= PROVIDED RECORDS =
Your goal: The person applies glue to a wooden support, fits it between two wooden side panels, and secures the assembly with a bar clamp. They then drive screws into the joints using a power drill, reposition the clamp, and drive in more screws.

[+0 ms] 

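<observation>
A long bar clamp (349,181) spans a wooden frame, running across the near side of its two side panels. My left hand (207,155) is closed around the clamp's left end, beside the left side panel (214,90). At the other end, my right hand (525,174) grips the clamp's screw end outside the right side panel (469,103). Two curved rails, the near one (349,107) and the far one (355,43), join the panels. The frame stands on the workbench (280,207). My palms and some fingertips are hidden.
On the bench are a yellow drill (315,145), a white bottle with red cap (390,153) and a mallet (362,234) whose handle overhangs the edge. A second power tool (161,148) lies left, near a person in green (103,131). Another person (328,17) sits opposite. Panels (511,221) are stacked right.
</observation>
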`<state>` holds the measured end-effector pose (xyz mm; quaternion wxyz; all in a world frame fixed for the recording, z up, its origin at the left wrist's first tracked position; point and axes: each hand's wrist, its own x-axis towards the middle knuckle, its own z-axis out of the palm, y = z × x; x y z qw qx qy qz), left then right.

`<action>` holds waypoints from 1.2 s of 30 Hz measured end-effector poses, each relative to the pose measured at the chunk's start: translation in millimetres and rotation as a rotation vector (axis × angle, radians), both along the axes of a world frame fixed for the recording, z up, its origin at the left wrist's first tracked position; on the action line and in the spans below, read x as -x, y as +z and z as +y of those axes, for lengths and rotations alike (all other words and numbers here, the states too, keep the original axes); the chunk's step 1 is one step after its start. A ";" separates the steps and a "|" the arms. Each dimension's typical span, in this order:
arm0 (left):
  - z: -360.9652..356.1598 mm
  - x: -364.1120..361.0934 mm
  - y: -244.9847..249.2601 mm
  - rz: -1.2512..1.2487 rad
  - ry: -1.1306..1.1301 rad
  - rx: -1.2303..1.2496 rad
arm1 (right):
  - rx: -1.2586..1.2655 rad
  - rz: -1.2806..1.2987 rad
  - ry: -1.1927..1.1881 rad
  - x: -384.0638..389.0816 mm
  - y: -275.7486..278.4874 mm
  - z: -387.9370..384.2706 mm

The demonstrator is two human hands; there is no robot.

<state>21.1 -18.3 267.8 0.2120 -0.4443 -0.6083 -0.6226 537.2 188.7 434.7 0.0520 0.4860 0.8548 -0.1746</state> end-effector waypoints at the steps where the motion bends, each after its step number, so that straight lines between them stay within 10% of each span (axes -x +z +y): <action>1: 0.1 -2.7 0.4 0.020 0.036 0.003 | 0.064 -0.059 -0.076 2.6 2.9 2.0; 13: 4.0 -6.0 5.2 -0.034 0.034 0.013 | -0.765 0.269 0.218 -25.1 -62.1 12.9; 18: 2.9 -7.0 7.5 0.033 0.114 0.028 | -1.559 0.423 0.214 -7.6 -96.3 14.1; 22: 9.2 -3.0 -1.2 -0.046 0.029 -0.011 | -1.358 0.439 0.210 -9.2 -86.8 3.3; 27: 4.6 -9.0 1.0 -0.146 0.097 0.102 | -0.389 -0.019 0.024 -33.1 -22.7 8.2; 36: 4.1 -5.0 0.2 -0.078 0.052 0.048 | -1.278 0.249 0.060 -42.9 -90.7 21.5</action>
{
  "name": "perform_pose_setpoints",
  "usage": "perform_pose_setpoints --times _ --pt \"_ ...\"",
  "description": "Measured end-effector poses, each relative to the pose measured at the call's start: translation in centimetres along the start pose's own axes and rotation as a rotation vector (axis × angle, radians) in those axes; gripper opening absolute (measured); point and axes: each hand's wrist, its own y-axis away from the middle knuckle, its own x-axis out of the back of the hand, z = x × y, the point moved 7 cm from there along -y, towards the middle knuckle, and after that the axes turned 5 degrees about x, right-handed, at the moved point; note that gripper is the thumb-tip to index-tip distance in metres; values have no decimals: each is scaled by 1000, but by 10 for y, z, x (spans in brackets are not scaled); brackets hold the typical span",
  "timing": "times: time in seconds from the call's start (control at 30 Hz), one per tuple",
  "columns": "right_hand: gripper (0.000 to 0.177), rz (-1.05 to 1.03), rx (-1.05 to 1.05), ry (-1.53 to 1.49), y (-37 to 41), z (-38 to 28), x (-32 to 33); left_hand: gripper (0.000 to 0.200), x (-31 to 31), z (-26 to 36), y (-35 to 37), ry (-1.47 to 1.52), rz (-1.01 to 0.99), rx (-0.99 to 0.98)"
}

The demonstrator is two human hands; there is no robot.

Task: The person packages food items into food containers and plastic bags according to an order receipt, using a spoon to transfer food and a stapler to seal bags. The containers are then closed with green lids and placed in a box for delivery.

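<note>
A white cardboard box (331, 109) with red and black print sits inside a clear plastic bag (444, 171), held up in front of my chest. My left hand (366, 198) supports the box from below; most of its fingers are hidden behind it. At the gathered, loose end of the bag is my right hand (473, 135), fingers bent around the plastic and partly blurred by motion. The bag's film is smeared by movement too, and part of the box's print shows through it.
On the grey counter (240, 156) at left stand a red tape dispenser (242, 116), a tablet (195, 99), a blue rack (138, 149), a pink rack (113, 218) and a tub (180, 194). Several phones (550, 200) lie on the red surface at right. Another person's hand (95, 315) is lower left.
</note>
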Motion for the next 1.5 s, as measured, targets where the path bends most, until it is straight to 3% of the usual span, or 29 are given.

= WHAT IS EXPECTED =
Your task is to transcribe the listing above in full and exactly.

= TASK ANSWER =
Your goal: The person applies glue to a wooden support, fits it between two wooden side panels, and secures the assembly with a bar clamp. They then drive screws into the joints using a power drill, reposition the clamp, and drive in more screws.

[+0 ms] 

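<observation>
A long bar clamp (349,181) spans a wooden frame, running across the near side of its two side panels. My left hand (207,155) is closed around the clamp's left end, beside the left side panel (214,90). At the other end, my right hand (525,174) grips the clamp's screw end outside the right side panel (469,103). Two curved rails, the near one (349,107) and the far one (355,43), join the panels. The frame stands on the workbench (280,207). My palms and some fingertips are hidden.
On the bench are a yellow drill (315,145), a white bottle with red cap (390,153) and a mallet (362,234) whose handle overhangs the edge. A second power tool (161,148) lies left, near a person in green (103,131). Another person (328,17) sits opposite. Panels (511,221) are stacked right.
</observation>
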`<state>` holds the measured end-effector pose (xyz mm; quaternion wxyz; all in a world frame fixed for the recording, z up, its origin at the left wrist's first tracked position; point and axes: each hand's wrist, its own x-axis towards the middle knuckle, its own z-axis out of the palm, y = z × x; x y z qw qx qy qz), left then right.

`<action>` holds waypoints from 1.2 s of 30 Hz measured end-effector poses, each relative to the pose measured at the chunk's start: translation in millimetres and rotation as a rotation vector (axis × angle, radians), both along the axes of a world frame fixed for the recording, z up, its origin at the left wrist's first tracked position; on the action line and in the spans below, read x as -x, y as +z and z as +y of those axes, for lengths and rotations alike (all other words and numbers here, the states too, keep the original axes); the chunk's step 1 is one step after its start. A ";" separates the steps and a "|" the arms. Each dimension's typical span, in this order:
arm0 (left):
  - z: -360.9652..356.1598 mm
  - x: -364.1120..361.0934 mm
  - y: -244.9847..249.2601 mm
  - rz: -1.2512..1.2487 rad
  - ry: -1.1306..1.1301 rad
  - rx: -1.2303..1.2496 rad
arm1 (right):
  - rx: -1.2586..1.2655 rad
  - rz: -1.2806..1.2987 rad
  - ry: -1.1927..1.1881 rad
  - x: -384.0638..389.0816 mm
  - y: -275.7486..278.4874 mm
  - z: -387.9370..384.2706 mm

The demonstrator is two human hands; there is no robot.

<state>21.1 -18.3 267.8 0.2120 -0.4443 -0.6083 -0.6226 537.2 188.7 434.7 0.0520 0.4860 0.8548 -0.1746</state> end-effector waypoints at the steps where the motion bends, each after its step number, so that straight lines between them stay within 10% of each span (axes -x +z +y): <action>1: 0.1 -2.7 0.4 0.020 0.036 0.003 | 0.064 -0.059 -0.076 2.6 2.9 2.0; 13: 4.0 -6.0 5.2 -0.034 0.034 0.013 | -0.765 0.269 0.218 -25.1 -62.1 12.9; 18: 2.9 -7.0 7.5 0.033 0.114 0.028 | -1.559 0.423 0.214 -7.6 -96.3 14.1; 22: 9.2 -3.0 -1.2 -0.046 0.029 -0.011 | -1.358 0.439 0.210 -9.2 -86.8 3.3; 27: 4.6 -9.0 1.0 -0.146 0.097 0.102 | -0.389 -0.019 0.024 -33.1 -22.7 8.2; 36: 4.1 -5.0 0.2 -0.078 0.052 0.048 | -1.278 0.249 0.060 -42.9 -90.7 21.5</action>
{
  "name": "perform_pose_setpoints",
  "usage": "perform_pose_setpoints --times _ --pt \"_ ...\"",
  "description": "Measured end-effector poses, each relative to the pose measured at the call's start: translation in centimetres along the start pose's own axes and rotation as a rotation vector (axis × angle, radians) in those axes; gripper opening absolute (measured); point and axes: each hand's wrist, its own y-axis away from the middle knuckle, its own x-axis out of the back of the hand, z = x × y, the point moved 7 cm from there along -y, towards the middle knuckle, and after that the axes turned 5 degrees about x, right-handed, at the moved point; note that gripper is the thumb-tip to index-tip distance in metres; values have no decimals: each is scaled by 1000, but by 10 for y, z, x (spans in brackets are not scaled); brackets hold the typical span",
  "timing": "times: time in seconds from the call's start (control at 30 Hz), one per tuple",
  "columns": "right_hand: gripper (0.000 to 0.177), rz (-1.05 to 1.03), rx (-1.05 to 1.05), ry (-1.53 to 1.49), y (-37 to 41), z (-38 to 28), x (-32 to 33); left_hand: gripper (0.000 to 0.200), x (-31 to 31), z (-26 to 36), y (-35 to 37), ry (-1.47 to 1.52), rz (-1.01 to 0.99), rx (-0.99 to 0.98)"
}

The demonstrator is two human hands; there is no robot.

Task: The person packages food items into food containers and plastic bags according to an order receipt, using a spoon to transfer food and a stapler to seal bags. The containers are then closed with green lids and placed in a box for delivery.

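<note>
A white cardboard box (331, 109) with red and black print sits inside a clear plastic bag (444, 171), held up in front of my chest. My left hand (366, 198) supports the box from below; most of its fingers are hidden behind it. At the gathered, loose end of the bag is my right hand (473, 135), fingers bent around the plastic and partly blurred by motion. The bag's film is smeared by movement too, and part of the box's print shows through it.
On the grey counter (240, 156) at left stand a red tape dispenser (242, 116), a tablet (195, 99), a blue rack (138, 149), a pink rack (113, 218) and a tub (180, 194). Several phones (550, 200) lie on the red surface at right. Another person's hand (95, 315) is lower left.
</note>
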Motion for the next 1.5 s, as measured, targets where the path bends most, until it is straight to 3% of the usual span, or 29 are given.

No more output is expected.